PF: Ex-banqueiro pagou R$ 2 milhões para atacar Banco Central
PF investiga ex-banqueiro Daniel Vorcaro por suspeita de pagar R$ 2 milhões a influenciadores para atacar o Banco Central e tentar obter dados de jornalista.

A Polícia Federal (PF) investiga o ex-banqueiro Daniel Vorcaro, antigo proprietário do Banco Master, por suspeita de utilizar recursos de fraudes atribuídas à instituição para financiar uma campanha de desinformação contra o Banco Central (BC). Segundo a PF, influenciadores digitais teriam recebido até R$ 2 milhões para disseminar ataques à credibilidade do BC nas redes sociais.
A apuração faz parte da 10ª fase da Operação Compliance Zero, deflagrada na quinta-feira (9) e autorizada pelo ministro André Mendonça, do Supremo Tribunal Federal (STF). A operação apura indícios de atuação coordenada em redes sociais com o objetivo de comprometer o Banco Central, órgão que determinou a liquidação do Banco Master em novembro do ano passado.
## Projeto DV e intimidação
Conforme a decisão que autorizou a operação, elementos reunidos pela PF indicam que Vorcaro teria empregado recursos oriundos das fraudes investigadas no banco liquidado para custear uma campanha de comunicação denominada “Projeto DV”. A investigação também aponta para a existência de indícios de intimidação e coerção contra influenciadores que teriam recusado as ofertas de participação na campanha. Além disso, a PF investiga o monitoramento ilícito de jornalistas e pessoas ligadas a autoridades públicas.
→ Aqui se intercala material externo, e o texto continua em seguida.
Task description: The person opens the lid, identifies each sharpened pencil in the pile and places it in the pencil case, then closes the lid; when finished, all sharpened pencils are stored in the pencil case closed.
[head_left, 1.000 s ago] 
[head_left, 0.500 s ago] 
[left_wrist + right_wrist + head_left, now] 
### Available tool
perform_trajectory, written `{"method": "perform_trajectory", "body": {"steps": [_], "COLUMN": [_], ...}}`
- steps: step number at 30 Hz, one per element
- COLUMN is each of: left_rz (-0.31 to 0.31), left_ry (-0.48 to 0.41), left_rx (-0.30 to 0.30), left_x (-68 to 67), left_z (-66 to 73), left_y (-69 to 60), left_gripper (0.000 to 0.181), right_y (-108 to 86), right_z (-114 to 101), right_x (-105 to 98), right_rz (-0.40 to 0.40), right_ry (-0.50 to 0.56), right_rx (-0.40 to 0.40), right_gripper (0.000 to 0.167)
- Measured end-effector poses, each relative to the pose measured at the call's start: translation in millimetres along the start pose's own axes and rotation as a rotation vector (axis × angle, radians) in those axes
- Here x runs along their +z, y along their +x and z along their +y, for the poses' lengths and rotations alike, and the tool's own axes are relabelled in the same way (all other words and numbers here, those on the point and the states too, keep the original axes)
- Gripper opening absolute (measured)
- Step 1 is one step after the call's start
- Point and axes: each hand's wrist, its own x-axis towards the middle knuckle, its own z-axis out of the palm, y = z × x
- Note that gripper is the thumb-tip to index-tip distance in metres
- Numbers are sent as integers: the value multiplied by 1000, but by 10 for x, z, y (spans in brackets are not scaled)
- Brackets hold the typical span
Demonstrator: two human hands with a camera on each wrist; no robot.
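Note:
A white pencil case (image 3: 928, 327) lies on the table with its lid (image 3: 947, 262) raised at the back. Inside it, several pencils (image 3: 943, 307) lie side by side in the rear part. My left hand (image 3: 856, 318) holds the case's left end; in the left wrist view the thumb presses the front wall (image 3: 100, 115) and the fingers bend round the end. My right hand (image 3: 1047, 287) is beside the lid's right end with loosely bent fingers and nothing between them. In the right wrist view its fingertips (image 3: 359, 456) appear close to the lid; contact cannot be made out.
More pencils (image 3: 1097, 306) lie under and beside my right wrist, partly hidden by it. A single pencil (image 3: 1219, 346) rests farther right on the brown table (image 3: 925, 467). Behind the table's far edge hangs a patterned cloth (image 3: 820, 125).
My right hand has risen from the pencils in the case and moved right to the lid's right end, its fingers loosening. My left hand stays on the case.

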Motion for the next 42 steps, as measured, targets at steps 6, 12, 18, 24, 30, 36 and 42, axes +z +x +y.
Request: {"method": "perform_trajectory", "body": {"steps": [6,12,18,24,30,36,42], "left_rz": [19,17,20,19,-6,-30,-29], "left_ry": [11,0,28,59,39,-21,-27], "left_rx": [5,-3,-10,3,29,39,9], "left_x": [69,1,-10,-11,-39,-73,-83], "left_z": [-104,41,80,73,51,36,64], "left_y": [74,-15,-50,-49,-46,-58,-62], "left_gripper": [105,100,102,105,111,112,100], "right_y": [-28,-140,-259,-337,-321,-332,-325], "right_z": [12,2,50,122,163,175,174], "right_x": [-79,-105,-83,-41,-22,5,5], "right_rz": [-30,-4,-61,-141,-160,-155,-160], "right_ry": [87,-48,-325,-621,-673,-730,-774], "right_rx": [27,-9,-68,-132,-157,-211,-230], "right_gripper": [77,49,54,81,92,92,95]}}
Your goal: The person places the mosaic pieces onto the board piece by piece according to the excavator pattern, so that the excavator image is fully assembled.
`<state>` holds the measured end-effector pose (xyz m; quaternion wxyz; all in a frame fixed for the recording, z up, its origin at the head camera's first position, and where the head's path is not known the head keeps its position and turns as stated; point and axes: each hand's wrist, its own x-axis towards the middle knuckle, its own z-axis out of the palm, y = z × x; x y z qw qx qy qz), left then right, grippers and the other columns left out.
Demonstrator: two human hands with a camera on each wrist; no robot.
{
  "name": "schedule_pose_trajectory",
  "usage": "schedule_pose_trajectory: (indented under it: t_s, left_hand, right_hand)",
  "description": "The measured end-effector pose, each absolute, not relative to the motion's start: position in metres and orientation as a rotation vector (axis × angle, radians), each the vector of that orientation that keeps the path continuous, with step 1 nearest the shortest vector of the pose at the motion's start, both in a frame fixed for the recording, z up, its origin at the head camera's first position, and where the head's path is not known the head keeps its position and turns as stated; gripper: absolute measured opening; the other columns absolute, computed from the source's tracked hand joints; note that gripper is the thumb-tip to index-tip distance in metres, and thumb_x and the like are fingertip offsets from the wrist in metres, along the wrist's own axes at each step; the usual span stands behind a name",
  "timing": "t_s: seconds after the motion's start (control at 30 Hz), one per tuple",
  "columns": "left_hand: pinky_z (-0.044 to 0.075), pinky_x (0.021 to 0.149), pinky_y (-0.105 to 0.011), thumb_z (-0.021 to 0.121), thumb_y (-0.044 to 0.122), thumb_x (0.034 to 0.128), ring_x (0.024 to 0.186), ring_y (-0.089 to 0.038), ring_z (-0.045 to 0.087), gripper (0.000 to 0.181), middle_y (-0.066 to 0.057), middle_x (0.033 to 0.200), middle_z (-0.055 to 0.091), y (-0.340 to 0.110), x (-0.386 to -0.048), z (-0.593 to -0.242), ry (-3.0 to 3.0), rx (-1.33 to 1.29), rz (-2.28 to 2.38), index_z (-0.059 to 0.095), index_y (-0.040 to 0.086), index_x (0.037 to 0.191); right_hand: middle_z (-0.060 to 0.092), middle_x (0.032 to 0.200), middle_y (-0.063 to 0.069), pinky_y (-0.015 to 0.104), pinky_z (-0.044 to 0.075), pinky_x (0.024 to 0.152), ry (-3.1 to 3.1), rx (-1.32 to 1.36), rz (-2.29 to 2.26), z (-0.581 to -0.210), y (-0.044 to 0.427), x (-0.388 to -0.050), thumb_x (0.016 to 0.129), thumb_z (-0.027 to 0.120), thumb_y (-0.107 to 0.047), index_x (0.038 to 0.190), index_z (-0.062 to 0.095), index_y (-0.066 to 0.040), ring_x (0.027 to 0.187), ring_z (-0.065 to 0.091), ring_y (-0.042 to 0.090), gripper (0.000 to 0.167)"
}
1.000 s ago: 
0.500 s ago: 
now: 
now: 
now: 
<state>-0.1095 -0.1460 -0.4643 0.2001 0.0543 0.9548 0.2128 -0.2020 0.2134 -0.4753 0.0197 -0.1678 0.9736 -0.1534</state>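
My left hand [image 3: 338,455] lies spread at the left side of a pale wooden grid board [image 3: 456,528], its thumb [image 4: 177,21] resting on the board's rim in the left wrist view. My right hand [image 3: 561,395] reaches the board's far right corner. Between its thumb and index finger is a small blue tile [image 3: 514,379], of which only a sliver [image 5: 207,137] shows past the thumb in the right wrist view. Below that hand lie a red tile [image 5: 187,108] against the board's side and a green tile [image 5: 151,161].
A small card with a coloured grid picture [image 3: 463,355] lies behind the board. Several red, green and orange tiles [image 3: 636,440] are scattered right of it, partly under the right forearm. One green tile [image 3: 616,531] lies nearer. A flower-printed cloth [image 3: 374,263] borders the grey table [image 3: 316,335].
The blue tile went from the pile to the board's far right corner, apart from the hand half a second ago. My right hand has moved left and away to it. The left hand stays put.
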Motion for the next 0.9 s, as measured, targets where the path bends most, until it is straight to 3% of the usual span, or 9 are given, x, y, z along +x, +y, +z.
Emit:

## Tentativa de obter dados de jornalista e ofertas
A operação também busca esclarecer a possível atuação de uma organização criminosa voltada à obtenção indevida de informações sigilosas e à interferência em investigações criminais. Um dos alvos da operação foi Thiago Miranda, dono da Miranda Comunicação (Agência MiThi). Mandados de busca e apreensão foram expedidos em endereços ligados a ele, devido ao risco de perda de provas digitais.
Mensagens analisadas pela PF revelam conversas entre Miranda e Vorcaro sobre como obter informações privadas da jornalista Malu Gaspar, do jornal O Globo. O objetivo seria impedir novas reportagens sobre o Banco Master. Após não conseguirem informações comprometedoras, ambos cogitaram contratar a jornalista, oferecendo um salário de aproximadamente R$ 120 mil, além de "luvas" contratuais.
## Defesa de Thiago Miranda nega ilegalidades
Em nota, a defesa de Thiago Miranda refutou categoricamente a prática de qualquer ilegalidade por seu constituinte. A defesa declarou que Miranda sempre pautou sua atuação profissional pela legalidade, transparência e respeito às instituições, e que está à disposição das autoridades para prestar esclarecimentos e demonstrar a regularidade de sua conduta. A defesa ressaltou que a existência de uma investigação não constitui juízo antecipado de culpa e que as garantias constitucionais devem ser preservadas.